Por el aire de exaltación característico de la obra de Boldó, se diría que la libertad, la justicia y la democracia han vivido tantas glorias fugaces como sufrido los amagos reales de su extinción total, de modo similar a los intentos emprendidos en el
escudriñamiento del ser, y por prolongación, en el propio ser de la pintura como reveladora de la condición catártica de este siglo.
Más riguroso que en De cuerpo presente —su serie de pinturas expuestas en 1995, donde la búsqueda impulsiva de un “cuerpo abstracto” se vinculaba con la materialidad del cuerpo humano y la posibilidad de su extinción repentina—,
en estos tres polípticos de ocho piezas cada uno, Boldó ha prescindido de la contingencia personal, pero no de su sensación de precariedad y de amenaza, para explorarla a conceptos que desde su establecimiento en Grecia en el siglo V a.C.,
funcionaron por exclusión (de los esclavos entonces y, más tarde, de la plebe), y siguen dilatando hasta la desesperanza su calidad de ideales. Son abstracciones confirmables por sus excepciones concretas y sobre ellas se cierne una acechanza
tan constante como la muerte sobre el ser humano. Son la inmanencia de la precariedad a todo lo que intenta ser, como arte.
A diferencia de los alientos épicos de la pintura de este género, especialmente respecto a los del romanticismo francés (Géricault y Delacroix, sobre todo) y mayormente antagónicos a los del muralismo mexicano, Boldó se ha aventurado
a tratar su tema como lo que realmente es, abstracción, en un clima de intimidad e introversión, para provocar un diálogo de tonos confesionales con la materia, el espacio y el color, como un todo capaz de obedecer a impulsos líricos y
reflejarlos tan accidentalmente como brotan, se elevan, se afirman, se desvanecen o fugazmente culminan en su mejor definición. Es decir, Boldó se aventura a descubrir imágenes de algo tan precario como inconmovible, antes que a ponerle
nombre a una experiencia invocatoria sólo relacionable con la libertad, la justicia y la democracia en la medida que, como apremiantes necesidades colectivas, acucian al fenómeno creativo.
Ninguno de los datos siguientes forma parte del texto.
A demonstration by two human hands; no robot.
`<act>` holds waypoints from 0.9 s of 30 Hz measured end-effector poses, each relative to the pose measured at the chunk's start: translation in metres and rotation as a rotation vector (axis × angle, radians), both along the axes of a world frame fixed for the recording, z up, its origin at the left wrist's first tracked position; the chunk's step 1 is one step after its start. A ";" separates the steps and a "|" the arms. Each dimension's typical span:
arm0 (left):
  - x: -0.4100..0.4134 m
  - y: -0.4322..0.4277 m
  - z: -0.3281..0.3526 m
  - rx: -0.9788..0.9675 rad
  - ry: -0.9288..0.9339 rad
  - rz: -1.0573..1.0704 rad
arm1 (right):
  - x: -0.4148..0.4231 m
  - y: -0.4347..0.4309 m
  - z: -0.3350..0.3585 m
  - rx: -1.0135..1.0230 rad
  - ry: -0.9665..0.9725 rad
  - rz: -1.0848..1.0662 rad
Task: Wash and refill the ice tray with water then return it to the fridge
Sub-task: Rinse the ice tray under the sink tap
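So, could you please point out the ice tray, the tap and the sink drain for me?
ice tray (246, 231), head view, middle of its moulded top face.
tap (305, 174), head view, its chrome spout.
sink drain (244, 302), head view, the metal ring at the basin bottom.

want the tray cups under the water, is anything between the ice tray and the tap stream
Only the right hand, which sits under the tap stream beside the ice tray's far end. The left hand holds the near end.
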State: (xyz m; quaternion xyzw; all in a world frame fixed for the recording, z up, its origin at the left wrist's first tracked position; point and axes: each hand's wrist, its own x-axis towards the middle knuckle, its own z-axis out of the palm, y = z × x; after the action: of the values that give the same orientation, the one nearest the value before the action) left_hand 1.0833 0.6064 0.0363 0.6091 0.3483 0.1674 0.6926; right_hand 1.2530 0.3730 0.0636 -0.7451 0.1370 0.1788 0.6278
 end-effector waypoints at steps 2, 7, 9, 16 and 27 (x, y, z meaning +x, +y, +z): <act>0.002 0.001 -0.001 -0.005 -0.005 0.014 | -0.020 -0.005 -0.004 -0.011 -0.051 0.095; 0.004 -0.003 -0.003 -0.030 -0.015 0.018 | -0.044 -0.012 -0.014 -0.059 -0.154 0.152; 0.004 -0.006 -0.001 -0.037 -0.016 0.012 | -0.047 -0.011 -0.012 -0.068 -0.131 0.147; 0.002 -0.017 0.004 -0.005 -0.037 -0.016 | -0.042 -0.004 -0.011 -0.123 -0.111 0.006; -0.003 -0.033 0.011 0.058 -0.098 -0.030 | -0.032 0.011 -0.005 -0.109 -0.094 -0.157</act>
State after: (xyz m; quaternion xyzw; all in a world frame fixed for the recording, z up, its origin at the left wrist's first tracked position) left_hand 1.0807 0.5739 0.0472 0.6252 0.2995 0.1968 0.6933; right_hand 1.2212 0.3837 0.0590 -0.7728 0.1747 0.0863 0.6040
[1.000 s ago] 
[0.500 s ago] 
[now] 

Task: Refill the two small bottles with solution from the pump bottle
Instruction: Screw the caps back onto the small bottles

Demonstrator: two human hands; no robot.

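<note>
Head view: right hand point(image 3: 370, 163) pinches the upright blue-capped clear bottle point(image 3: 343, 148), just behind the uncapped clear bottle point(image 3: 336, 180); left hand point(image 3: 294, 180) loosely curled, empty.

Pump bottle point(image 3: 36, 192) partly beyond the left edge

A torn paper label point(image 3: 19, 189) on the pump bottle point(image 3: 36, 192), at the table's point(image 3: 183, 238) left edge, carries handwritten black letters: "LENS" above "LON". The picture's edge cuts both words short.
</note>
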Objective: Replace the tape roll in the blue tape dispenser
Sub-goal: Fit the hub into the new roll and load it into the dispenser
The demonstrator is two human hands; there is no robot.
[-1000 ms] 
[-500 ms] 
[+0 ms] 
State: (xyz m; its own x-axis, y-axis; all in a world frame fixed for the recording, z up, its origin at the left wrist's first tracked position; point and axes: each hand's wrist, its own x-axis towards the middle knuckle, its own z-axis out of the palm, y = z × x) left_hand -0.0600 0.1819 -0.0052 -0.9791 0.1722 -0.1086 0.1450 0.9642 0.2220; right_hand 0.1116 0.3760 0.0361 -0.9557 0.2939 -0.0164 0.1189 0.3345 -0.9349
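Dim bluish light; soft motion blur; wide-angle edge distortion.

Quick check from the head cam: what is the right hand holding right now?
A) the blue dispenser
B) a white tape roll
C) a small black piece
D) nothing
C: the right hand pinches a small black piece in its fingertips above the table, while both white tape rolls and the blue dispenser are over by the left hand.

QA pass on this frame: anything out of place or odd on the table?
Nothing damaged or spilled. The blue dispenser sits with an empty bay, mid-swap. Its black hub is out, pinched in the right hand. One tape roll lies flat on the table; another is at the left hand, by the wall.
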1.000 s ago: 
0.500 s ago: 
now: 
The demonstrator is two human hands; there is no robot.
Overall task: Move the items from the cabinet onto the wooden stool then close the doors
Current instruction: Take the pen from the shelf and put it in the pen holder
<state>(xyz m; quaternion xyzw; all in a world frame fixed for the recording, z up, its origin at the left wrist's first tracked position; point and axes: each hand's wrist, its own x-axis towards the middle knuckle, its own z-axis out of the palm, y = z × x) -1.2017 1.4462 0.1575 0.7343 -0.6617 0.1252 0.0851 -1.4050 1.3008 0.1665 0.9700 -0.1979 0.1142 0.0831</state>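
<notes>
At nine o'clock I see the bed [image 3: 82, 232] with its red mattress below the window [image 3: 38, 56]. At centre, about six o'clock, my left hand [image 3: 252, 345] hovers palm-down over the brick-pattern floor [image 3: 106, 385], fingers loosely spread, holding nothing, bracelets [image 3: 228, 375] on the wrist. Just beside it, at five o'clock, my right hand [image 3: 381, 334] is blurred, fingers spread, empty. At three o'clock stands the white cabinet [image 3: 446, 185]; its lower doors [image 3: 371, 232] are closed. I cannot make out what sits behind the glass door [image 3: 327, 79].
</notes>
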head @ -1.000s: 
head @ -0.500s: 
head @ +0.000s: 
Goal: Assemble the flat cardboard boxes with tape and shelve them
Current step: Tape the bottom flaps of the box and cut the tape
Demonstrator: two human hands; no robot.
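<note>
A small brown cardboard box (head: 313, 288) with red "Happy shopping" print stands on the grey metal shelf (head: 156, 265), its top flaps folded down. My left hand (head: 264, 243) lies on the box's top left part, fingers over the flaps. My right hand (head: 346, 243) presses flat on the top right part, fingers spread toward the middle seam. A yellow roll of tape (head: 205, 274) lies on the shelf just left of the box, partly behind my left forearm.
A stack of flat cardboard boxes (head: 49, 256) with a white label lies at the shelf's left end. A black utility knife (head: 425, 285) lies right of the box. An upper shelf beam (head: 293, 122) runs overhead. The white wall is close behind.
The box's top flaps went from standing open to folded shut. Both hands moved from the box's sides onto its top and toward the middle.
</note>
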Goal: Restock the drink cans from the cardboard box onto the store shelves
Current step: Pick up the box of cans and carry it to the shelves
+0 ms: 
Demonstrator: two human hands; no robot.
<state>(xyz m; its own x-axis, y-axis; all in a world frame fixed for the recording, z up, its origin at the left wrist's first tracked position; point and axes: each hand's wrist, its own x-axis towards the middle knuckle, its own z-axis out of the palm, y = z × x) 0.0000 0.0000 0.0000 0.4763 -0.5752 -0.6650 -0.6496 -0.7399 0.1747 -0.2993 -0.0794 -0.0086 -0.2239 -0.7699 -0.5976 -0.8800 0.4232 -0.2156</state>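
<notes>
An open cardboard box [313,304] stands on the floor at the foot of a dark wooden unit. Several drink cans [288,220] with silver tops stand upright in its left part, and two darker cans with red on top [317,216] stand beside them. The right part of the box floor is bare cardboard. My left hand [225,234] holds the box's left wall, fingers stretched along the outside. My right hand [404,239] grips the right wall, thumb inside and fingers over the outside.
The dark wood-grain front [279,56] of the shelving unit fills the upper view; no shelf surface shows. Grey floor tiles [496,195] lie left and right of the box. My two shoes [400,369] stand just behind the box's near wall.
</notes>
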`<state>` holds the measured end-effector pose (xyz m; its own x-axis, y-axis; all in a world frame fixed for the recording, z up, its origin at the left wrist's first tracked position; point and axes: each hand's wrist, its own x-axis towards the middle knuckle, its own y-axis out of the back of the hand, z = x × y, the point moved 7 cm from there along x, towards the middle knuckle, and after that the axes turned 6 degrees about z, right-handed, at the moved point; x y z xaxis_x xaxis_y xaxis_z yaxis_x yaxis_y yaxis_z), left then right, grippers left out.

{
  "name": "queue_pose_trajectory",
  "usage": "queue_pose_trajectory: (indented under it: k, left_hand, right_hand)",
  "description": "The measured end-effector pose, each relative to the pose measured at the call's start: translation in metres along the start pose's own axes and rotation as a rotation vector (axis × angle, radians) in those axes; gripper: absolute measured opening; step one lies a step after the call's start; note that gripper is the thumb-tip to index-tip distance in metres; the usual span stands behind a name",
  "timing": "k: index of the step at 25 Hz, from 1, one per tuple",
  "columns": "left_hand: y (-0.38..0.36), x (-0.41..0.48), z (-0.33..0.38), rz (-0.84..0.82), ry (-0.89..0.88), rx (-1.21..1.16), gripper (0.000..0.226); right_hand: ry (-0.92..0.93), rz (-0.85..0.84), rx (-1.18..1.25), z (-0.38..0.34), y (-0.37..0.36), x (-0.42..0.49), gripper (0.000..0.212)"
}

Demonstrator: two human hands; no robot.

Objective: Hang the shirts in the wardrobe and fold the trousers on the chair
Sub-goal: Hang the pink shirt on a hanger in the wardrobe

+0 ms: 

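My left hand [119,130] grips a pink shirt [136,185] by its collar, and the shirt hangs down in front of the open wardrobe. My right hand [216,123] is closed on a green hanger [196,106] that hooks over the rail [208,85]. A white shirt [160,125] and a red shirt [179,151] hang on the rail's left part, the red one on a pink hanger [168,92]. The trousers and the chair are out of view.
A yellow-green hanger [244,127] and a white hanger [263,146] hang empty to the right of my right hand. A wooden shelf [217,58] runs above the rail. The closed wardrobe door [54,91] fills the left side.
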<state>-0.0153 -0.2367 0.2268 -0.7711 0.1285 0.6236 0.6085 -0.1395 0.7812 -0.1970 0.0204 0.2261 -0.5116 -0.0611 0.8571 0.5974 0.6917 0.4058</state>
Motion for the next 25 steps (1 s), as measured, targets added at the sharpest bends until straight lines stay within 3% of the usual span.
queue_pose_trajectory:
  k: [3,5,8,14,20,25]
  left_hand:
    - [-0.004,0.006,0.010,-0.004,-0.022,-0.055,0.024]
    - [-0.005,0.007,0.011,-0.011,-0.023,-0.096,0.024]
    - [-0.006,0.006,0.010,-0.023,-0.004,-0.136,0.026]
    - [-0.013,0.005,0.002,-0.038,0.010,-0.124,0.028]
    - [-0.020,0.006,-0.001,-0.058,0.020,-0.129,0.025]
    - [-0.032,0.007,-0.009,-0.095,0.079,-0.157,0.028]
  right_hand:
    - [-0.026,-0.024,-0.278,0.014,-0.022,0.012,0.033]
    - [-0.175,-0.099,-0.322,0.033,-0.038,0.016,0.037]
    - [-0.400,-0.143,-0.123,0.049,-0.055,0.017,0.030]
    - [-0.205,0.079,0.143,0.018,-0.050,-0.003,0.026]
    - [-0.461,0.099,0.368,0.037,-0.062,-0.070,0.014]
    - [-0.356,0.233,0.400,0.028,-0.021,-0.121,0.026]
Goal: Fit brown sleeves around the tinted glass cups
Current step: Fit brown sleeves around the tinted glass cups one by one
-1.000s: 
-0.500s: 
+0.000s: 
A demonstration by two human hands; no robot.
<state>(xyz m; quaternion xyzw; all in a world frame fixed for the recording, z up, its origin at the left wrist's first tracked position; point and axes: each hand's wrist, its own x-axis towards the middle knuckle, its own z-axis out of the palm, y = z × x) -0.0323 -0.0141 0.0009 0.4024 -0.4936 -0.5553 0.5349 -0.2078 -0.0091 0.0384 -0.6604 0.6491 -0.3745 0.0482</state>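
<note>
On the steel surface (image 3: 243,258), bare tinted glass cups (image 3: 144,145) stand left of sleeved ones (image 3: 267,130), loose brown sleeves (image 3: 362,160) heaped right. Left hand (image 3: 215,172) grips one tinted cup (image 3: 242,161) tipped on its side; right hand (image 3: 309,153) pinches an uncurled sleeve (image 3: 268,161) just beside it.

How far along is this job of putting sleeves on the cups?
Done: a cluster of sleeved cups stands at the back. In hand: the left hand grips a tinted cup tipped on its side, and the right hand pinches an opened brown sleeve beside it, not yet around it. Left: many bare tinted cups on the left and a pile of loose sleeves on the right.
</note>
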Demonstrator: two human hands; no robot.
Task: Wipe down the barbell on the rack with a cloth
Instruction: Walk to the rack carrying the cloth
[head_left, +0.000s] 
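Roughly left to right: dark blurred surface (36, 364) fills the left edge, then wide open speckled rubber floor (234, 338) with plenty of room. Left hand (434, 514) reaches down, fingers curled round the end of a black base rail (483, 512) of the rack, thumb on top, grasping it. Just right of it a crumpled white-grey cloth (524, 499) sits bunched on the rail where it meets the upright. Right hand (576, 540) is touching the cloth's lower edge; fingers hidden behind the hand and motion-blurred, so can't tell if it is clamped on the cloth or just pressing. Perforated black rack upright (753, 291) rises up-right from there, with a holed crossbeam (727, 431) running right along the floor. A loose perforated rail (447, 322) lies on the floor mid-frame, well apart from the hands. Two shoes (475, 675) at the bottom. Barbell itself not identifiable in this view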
Invocando las fuerzas expresivas de un espacio
y una materia latentes a la par y flexionándose en busca del equilibrio, tal vez Boldó experimentó hasta lograr la sensación de sabiduría y dominio, para interrumpir sus interacciones plásticas en el clímax, de modo tan flagrante y aparentemente
indescifrable, tal y como se atenta contra el humanismo.
Por este enfrentamiento con la posibilidad de revelación formal, alrededor de la trilogía que da nombre al conjunto, Boldó hizo una serie de “estaciones” previas y posteriores, para ir tentando al azar y midiendo sus propias
capacidades de afinación y confirmación de las múltiples maneras de enfocar y perseguir el tema, mientras dejaba salir, agregaba o restaba, o bien, mientras expresaba u ocultaba ese todo imposible por absoluto, hasta sentir que algo —la
obra de arte— estaba ocurriendo, aun cuando el tema demostrara por sí mismo estar más allá de los límites racionales, como parecen estar en la realidad los conceptos aludidos.
Las dimensiones físicas de la trilogía dan fe de la grandiosidad interior de la empresa, ciertamente apasionada a la manera romántica, pero materialista en cuanto a la posibilidad de objetivar la experiencia misma de pintar.
Esta es el producto de un dilatado debate entre el pensar haciendo y el decir negando, a fin de proyectar asertos y contradicciones ante conceptos que jamás terminarán por ser tan reales como se definieron con palabras en su origen, puesto
que tal definición proviene de la incapacidad de dilucidar cabalmente la condición del ser.
La trilogía de Boldó es tan abstracta como su tema declarado y tan concreta como los intentos a que parece reducirse su establecimiento definitivo en la realidad, igual que la razón de ser y existir del arte mismo. De ello han
salido tres enormes polípticos en los que apenas si resulta discernible un tema formal atribuible a la libertad, la justicia y la democracia, a menos que, del mismo modo en que lo hizo en De Cuerpo Presente, Boldó haya conferido a tres
figuras geométricas más o menos discernibles como elipse, triángulo y rectángulo emergiendo o sumergiéndose en una densísima y fragorosa materia heterogénea, la posibilidad de simbolizar de algún modo muy primitivo, la más mínima señal
de que la razón rige este mundo. En este aspecto, la trilogía de Boldó estaría referida al campo de los signos y los símbolos primarios, acaso rupestres, apenas a un paso más allá de la pintura que imitó a la naturaleza para dominarla
y un paso antes de la razón, como una transposición del caos en que percibe—emergiendo o sumergiéndose— la libertad, la justicia y la democracia.